● **Information**:

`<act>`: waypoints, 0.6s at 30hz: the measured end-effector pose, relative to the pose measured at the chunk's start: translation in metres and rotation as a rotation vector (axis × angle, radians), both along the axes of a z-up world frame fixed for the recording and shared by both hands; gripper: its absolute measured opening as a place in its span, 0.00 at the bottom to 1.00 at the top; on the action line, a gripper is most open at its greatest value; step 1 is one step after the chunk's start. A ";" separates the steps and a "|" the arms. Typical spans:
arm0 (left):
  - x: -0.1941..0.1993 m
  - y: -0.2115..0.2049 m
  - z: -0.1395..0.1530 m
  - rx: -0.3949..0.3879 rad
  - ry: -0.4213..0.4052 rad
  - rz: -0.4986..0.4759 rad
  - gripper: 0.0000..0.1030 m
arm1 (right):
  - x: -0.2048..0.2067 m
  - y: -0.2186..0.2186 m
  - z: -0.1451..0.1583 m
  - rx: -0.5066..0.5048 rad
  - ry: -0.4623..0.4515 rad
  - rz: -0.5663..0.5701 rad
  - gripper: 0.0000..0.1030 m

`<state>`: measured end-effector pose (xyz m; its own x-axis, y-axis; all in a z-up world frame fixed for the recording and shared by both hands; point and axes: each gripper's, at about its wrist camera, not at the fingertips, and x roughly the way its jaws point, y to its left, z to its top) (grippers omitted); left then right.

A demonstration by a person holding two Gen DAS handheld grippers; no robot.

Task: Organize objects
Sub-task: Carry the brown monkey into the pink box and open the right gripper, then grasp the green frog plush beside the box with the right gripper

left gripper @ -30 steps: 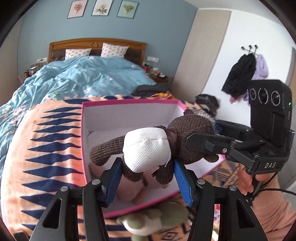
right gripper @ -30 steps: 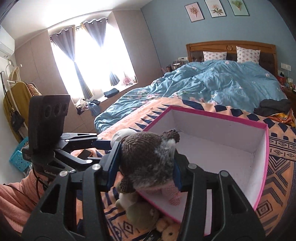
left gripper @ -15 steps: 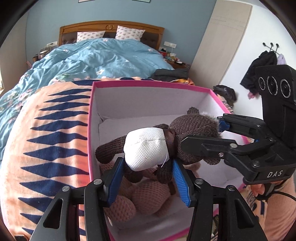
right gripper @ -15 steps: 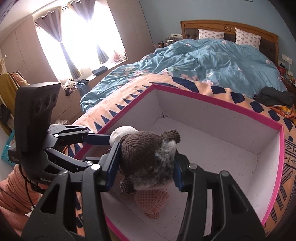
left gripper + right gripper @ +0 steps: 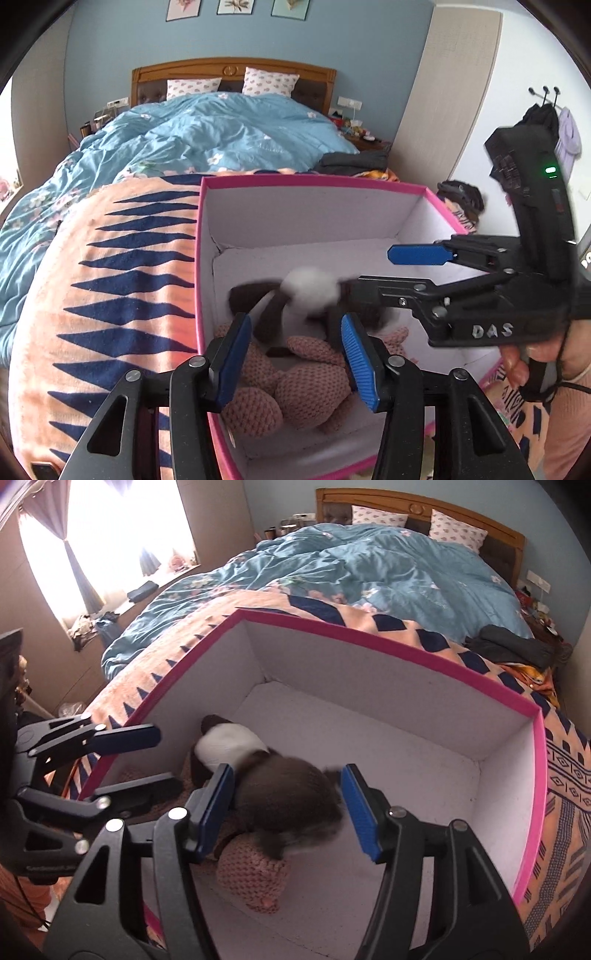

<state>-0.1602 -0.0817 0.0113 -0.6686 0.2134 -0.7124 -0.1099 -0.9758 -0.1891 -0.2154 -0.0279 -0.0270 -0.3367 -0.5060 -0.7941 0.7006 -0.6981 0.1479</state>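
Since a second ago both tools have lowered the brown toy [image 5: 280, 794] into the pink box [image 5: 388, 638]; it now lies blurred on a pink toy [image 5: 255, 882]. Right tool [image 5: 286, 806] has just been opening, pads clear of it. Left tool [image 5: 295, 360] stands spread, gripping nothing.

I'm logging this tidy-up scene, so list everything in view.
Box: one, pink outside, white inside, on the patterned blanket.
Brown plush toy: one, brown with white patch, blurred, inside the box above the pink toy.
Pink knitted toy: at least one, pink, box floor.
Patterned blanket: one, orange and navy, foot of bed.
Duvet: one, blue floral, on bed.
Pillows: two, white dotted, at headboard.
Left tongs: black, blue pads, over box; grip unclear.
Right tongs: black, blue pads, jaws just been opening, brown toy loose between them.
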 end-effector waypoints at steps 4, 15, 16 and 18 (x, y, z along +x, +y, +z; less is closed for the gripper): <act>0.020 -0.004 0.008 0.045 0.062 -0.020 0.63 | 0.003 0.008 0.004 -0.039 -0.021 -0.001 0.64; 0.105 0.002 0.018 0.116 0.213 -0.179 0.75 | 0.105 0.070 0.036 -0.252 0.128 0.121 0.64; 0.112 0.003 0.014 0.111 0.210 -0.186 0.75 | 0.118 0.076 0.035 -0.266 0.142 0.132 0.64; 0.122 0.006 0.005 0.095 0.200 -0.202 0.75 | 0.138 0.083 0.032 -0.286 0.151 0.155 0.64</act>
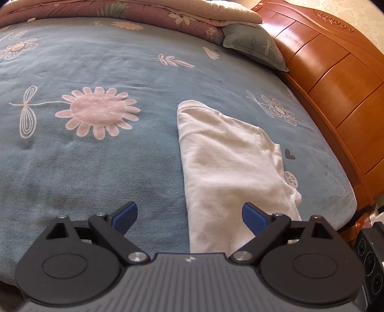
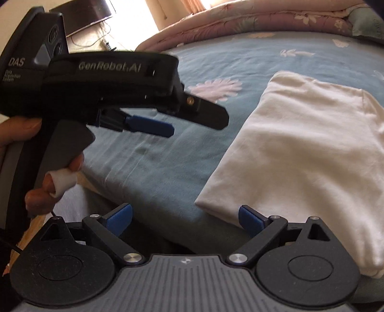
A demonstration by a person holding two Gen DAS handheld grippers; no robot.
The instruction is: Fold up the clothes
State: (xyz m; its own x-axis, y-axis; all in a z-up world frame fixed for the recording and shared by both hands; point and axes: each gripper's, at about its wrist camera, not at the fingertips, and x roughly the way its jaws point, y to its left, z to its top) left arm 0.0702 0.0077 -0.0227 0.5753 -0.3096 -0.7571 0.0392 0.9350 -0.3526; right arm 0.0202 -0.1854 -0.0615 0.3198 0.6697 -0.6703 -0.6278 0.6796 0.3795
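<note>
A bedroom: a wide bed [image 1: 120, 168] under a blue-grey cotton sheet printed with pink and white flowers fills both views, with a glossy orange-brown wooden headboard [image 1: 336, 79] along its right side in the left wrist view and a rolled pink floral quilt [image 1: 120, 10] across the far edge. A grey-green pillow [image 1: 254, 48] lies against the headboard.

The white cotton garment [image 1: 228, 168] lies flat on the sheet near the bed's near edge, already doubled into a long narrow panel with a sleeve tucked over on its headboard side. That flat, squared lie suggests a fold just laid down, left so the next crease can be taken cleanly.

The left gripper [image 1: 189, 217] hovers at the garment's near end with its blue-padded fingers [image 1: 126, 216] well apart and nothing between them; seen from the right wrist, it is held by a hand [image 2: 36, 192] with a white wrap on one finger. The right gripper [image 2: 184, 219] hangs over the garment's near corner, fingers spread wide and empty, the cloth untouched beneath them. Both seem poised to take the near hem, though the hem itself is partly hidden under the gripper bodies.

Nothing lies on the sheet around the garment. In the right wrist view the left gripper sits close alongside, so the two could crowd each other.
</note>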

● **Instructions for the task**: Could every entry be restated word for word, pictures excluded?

● **Expected answer**:
`<act>`: waypoints, 0.6s at 30hz: the measured end-effector pose, relative to the pose measured at the chunk's start: translation in metres and rotation as a rotation vector (axis × angle, radians), both along the axes of a z-up world frame fixed for the recording and shared by both hands; gripper: its absolute measured opening as a place in its span, 0.00 at the bottom to 1.00 at the top; on the action line, a gripper is most open at its greatest value; step 1 is one step after the chunk's start. A ";" separates the steps and a "|" the arms. Typical spans:
arm0 (left):
  - x: -0.1941..0.1993 m
  - y: -0.2115..0.2049 m
  - z: -0.1395..0.1530 m
  - rx: -0.3949..0.3879 rad
  - ry: -0.4213..0.4052 rad
  - rz: -0.4986..0.4759 rad
  - gripper: 0.0000..0.1030 m
arm1 (right):
  - x: -0.2048..0.2067 m
  - y: -0.2186..0.2186 m
  - z: -0.1451..0.1583 m
  - rx: -0.5066..0.5048 rad
  - ry: -0.4623..0.4515 rad
  - rz: -0.5663..0.5701 rad
  - gripper: 0.0000..0.1030 m

`<state>`: measured end-effector pose (xyz m; its own x-axis, y-axis; all in a z-up world frame fixed for the recording and shared by both hands; point and axes: each gripper's, at about its wrist camera, not at the fingertips, and x roughly the way its jaws point, y to its left, z to its top) (grippers omitted); left then right.

A demonstration by a person holding two Gen DAS handheld grippers; no robot.

Task: Organize objects
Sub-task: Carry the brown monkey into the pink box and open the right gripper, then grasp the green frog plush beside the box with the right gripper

left gripper @ -30 steps: 
right gripper @ -30 steps: 
left gripper @ -15 steps: 
right gripper @ -15 steps: 
left gripper + right gripper @ +0 steps: 

<state>-0.1602 -0.0817 0.0113 -0.6686 0.2134 -0.7124 -0.1099 -0.9758 -0.1891 -0.2154 -0.0279 -0.0270 -0.3367 -0.5060 -0.7941 0.7006 -0.6981 0.1479</state>
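Since a second ago both tools have lowered the brown toy [image 5: 280, 794] into the pink box [image 5: 388, 638]; it now lies blurred on a pink toy [image 5: 255, 882]. Right tool [image 5: 286, 806] has just been opening, pads clear of it. Left tool [image 5: 295, 360] stands spread, gripping nothing.

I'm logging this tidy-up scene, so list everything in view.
Box: one, pink outside, white inside, on the patterned blanket.
Brown plush toy: one, brown with white patch, blurred, inside the box above the pink toy.
Pink knitted toy: at least one, pink, box floor.
Patterned blanket: one, orange and navy, foot of bed.
Duvet: one, blue floral, on bed.
Pillows: two, white dotted, at headboard.
Left tongs: black, blue pads, over box; grip unclear.
Right tongs: black, blue pads, jaws just been opening, brown toy loose between them.
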 end-effector waypoints at steps 4, 15, 16 and 18 (x, y, z along +x, +y, +z; less is closed for the gripper): <act>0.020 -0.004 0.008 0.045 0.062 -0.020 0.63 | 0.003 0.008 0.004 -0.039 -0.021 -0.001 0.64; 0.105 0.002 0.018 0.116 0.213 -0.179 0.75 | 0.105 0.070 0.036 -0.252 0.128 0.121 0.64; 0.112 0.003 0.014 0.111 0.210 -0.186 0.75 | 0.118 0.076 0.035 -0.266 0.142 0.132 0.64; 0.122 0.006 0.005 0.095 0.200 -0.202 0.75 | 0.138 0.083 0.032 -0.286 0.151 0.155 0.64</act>
A demonstration by a person holding two Gen DAS handheld grippers; no robot.
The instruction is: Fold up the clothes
State: (xyz m; its own x-axis, y-axis; all in a z-up world frame fixed for the recording and shared by both hands; point and axes: each gripper's, at about its wrist camera, not at the fingertips, and x roughly the way its jaws point, y to its left, z to its top) left arm 0.0702 0.0077 -0.0227 0.5753 -0.3096 -0.7571 0.0392 0.9350 -0.3526; right arm 0.0202 -0.1854 -0.0615 0.3198 0.6697 -0.6703 -0.6278 0.6796 0.3795
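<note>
A bedroom: a wide bed [image 1: 120, 168] under a blue-grey cotton sheet printed with pink and white flowers fills both views, with a glossy orange-brown wooden headboard [image 1: 336, 79] along its right side in the left wrist view and a rolled pink floral quilt [image 1: 120, 10] across the far edge. A grey-green pillow [image 1: 254, 48] lies against the headboard.

The white cotton garment [image 1: 228, 168] lies flat on the sheet near the bed's near edge, already doubled into a long narrow panel with a sleeve tucked over on its headboard side. That flat, squared lie suggests a fold just laid down, left so the next crease can be taken cleanly.

The left gripper [image 1: 189, 217] hovers at the garment's near end with its blue-padded fingers [image 1: 126, 216] well apart and nothing between them; seen from the right wrist, it is held by a hand [image 2: 36, 192] with a white wrap on one finger. The right gripper [image 2: 184, 219] hangs over the garment's near corner, fingers spread wide and empty, the cloth untouched beneath them. Both seem poised to take the near hem, though the hem itself is partly hidden under the gripper bodies.

Nothing lies on the sheet around the garment. In the right wrist view the left gripper sits close alongside, so the two could crowd each other.
</note>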

This exercise requires no additional answer.